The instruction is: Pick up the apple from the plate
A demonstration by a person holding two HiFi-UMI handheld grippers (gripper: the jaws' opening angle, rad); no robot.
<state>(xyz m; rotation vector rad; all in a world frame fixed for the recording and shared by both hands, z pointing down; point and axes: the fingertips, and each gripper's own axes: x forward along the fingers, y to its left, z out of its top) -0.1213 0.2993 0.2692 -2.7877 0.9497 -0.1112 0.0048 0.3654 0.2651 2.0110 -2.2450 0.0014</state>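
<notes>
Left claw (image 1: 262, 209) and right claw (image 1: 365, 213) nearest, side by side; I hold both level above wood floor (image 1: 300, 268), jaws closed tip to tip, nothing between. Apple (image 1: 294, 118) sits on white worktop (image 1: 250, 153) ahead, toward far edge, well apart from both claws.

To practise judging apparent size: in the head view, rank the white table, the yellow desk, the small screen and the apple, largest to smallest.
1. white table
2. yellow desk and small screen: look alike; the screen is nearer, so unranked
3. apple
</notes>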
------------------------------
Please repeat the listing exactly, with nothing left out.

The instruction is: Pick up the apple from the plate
A demonstration by a person holding two HiFi-UMI handheld grippers (gripper: the jaws' opening angle, rad); no robot.
<state>(xyz m; rotation vector rad; all in a world frame fixed for the recording and shared by both hands, z pointing down; point and axes: the fingertips, and each gripper's own axes: x forward along the fingers, y to its left, z out of its top) -0.1213 0.2993 0.2692 -2.7877 0.9497 -0.1112 0.0048 0.3654 0.2651 2.0110 -2.2450 0.0014</state>
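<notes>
Left claw (image 1: 262, 209) and right claw (image 1: 365, 213) nearest, side by side; I hold both level above wood floor (image 1: 300, 268), jaws closed tip to tip, nothing between. Apple (image 1: 294, 118) sits on white worktop (image 1: 250, 153) ahead, toward far edge, well apart from both claws.

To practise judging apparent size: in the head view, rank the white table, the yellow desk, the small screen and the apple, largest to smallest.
1. white table
2. yellow desk and small screen: look alike; the screen is nearer, so unranked
3. apple
</notes>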

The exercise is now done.